## Activity
Using the listing below, print exactly everything from the line with "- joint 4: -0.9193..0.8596" down to the line with "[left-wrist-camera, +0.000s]", both included, and nothing more.

◆ ◆ ◆ ◆ ◆

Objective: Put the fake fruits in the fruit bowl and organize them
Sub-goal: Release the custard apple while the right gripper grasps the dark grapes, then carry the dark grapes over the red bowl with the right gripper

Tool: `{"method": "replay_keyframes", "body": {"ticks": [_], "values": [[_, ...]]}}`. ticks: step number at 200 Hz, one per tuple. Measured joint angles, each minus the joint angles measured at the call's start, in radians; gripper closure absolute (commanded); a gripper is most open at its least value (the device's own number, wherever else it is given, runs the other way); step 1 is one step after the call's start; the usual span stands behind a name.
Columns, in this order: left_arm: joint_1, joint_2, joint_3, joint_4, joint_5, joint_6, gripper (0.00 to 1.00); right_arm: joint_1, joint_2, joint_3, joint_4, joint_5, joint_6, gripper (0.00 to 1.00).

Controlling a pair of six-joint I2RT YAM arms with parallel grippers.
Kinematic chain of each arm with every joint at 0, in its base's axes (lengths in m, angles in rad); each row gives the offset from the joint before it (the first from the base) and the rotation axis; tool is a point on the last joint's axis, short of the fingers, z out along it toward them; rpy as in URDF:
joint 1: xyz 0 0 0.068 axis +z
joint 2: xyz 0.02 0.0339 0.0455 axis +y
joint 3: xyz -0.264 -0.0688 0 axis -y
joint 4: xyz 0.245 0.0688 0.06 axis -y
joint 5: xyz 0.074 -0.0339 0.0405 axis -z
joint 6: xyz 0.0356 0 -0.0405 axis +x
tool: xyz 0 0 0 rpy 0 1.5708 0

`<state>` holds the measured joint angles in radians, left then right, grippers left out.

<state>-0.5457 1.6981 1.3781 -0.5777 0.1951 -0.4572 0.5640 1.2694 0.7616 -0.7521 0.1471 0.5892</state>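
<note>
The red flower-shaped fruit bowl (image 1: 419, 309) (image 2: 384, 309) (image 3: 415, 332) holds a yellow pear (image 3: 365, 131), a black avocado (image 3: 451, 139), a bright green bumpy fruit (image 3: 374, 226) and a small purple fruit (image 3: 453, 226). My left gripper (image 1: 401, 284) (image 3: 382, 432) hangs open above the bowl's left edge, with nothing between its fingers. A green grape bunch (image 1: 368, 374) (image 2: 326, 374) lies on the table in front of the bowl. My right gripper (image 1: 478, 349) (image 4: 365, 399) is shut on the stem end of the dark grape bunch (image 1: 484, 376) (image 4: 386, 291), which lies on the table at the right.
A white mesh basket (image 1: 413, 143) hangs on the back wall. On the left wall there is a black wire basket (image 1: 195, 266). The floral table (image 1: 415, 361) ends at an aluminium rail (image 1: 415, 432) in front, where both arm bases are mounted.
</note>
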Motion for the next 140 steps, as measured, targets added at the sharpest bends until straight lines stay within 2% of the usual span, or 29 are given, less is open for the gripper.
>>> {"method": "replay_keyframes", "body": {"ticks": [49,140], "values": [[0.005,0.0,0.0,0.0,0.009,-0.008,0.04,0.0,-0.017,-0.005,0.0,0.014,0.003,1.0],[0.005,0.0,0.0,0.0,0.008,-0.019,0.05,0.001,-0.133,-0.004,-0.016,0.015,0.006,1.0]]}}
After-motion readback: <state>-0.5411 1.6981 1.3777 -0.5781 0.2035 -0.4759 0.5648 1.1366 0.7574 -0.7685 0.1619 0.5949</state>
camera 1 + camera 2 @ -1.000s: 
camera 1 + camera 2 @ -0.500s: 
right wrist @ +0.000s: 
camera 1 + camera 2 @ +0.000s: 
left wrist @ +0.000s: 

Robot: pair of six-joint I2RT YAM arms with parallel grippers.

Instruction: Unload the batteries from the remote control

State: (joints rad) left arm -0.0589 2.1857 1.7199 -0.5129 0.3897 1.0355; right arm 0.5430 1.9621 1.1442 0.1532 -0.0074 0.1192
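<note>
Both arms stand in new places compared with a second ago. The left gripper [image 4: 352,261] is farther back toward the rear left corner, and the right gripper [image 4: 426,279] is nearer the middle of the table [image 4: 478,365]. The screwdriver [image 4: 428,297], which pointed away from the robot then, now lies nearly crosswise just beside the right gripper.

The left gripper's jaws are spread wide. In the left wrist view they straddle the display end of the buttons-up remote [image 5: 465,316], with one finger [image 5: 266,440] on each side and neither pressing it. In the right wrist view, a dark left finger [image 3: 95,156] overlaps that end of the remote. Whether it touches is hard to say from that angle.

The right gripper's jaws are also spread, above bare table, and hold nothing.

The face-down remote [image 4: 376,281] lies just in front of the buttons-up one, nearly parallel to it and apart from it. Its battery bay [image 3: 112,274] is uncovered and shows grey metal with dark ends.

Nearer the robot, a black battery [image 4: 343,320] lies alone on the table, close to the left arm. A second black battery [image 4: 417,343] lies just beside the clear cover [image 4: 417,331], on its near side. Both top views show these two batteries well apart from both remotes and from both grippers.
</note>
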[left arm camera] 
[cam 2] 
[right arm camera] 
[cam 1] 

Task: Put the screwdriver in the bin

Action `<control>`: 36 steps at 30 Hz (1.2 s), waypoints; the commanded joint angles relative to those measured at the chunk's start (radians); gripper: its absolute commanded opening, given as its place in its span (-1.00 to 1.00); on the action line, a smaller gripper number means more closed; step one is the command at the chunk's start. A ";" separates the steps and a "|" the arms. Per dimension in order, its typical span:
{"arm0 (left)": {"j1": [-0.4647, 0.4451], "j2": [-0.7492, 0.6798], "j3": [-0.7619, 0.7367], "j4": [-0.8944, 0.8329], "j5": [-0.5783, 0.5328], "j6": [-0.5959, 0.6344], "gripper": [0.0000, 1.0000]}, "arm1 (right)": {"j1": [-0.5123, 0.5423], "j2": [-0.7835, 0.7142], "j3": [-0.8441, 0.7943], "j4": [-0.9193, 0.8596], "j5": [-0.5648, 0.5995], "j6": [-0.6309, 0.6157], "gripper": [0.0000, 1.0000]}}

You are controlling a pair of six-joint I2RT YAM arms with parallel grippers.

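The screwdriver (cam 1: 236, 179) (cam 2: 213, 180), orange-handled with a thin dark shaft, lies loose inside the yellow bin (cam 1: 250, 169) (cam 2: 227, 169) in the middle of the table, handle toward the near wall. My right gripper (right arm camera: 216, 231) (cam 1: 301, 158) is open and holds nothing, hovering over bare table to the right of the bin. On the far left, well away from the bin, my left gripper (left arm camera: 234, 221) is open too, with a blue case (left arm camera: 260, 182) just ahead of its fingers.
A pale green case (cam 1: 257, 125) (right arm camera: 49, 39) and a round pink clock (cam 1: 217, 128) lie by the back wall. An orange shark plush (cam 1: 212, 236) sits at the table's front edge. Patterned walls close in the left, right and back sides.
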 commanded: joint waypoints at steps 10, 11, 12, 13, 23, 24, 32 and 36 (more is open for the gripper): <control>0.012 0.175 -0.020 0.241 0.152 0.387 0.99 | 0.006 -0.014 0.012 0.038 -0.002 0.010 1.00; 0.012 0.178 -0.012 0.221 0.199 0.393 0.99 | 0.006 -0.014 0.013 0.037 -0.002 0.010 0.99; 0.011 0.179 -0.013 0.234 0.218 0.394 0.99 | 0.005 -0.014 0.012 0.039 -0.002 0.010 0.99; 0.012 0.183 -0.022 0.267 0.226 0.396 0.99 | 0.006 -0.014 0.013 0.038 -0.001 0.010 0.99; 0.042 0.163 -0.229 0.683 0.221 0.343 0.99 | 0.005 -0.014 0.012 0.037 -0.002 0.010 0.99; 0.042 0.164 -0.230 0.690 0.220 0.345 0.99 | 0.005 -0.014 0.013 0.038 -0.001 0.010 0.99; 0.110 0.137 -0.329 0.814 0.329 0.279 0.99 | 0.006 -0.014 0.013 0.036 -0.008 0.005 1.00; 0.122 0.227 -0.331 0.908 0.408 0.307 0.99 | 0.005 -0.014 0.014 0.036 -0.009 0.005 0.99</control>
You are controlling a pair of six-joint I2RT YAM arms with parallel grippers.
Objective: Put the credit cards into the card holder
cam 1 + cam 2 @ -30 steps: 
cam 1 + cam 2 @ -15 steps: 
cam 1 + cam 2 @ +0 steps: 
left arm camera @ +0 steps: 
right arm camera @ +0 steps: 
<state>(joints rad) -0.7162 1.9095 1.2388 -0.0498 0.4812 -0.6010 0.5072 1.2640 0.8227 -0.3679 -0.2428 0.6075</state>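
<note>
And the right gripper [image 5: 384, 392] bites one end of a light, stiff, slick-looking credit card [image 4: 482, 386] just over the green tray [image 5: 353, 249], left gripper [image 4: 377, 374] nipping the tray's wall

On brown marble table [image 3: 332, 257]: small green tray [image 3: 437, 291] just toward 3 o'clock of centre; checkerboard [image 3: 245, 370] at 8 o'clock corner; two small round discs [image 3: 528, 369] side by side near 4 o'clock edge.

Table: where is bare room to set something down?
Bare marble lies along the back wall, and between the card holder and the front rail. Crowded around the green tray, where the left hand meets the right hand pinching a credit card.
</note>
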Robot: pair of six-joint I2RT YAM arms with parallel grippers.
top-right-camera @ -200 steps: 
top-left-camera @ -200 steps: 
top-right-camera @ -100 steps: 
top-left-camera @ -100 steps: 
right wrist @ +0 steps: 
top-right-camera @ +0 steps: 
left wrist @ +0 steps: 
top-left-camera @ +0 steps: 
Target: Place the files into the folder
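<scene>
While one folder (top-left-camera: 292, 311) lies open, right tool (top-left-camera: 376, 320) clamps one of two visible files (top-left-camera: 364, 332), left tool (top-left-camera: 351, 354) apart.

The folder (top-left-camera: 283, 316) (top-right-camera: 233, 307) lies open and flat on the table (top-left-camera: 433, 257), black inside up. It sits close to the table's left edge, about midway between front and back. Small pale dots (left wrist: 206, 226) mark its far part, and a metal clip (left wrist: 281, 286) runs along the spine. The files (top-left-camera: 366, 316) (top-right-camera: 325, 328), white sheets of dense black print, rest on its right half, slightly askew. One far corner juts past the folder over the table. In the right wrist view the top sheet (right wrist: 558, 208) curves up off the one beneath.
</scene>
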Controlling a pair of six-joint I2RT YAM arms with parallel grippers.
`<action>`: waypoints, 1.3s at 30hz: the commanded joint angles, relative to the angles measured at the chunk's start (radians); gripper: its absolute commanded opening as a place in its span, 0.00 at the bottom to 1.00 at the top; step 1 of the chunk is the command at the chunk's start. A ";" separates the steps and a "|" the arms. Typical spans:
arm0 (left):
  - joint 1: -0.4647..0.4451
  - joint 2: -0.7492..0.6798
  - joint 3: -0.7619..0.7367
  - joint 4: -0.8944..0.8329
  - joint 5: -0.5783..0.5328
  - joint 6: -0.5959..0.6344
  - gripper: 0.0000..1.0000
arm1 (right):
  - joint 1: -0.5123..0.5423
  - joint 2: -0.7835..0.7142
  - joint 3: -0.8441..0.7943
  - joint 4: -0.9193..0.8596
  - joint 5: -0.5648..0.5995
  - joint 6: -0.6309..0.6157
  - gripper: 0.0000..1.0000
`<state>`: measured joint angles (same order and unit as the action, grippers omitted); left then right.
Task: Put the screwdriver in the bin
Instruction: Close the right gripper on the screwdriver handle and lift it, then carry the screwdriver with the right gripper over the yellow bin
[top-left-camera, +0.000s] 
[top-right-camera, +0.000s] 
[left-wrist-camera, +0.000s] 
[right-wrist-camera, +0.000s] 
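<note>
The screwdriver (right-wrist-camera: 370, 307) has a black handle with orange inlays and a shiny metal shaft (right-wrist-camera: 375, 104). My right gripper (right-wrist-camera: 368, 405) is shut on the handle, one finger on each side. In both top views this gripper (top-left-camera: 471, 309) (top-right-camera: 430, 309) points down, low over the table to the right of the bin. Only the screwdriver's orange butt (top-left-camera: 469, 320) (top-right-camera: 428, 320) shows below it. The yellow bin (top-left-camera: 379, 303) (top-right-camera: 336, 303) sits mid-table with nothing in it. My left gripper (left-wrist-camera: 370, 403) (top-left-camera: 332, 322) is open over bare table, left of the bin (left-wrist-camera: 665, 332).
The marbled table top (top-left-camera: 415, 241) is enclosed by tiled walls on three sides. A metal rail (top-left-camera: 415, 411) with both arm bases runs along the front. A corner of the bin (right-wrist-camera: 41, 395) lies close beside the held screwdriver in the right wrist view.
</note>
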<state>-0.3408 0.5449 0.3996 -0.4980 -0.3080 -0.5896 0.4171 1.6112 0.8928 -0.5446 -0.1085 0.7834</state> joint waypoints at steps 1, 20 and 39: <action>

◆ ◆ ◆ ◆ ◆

## Finished exercise
  - joint 4: -0.9193..0.8596
  - joint 5: -0.5648..0.5995
  - joint 6: -0.6309..0.6157
  - gripper: 0.0000..1.0000
`<state>`: measured joint angles (same order and unit as the action, grippers omitted); left then right.
Task: Put the screwdriver in the bin
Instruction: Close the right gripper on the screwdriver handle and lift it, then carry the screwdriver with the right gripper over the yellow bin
[top-left-camera, +0.000s] 
[top-right-camera, +0.000s] 
[left-wrist-camera, +0.000s] 

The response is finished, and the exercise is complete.